Flint Hills Resources announced earlier this month that the refinery would cease gasoline production on May 1 and the production of jet fuel by June 1.
The Fairbanks Daily News-Miner reports (http://bit.ly/M6SNuW ) Parnell told the newspaper's editorial board that the price the state sets for refinery "royalty" oil is under review.
U.S. Sen. Mark Begich has said the environmental-cleanup issue needs to be resolved, and he called for Parnell to take a "personal interest" in the matter. Former Gov. Frank Murkowski said in a column that Parnell has to act more aggressively.

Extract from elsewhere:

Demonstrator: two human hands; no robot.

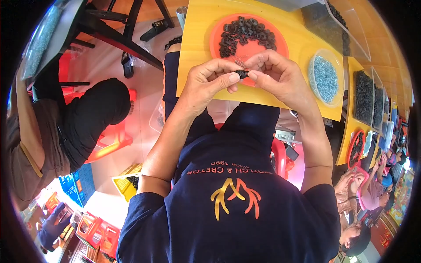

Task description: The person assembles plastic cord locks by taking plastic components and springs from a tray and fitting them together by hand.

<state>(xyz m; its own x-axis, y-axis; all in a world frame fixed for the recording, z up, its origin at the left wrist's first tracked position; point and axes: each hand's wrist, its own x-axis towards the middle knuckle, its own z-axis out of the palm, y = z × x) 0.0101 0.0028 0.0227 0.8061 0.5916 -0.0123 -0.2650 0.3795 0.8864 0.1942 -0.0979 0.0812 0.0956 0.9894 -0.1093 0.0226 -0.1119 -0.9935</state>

Parnell defended himself in the editorial-board meeting on Friday.
"Just because you don't see it doesn't mean it isn't happening," Parnell said. "There are a whole host of players who are working diligently to make sure Interior residents get relief."
He also said his administration negotiated a lower royalty oil price in 2012.
Flint Hills completed its purchase of the refinery in April 2004. In 2009, the industrial chemical sulfolane, a liquid used in refining oil, was discovered to have leached into groundwater beneath the refinery, resulting in a plume about 2.5 miles wide and 3 miles long.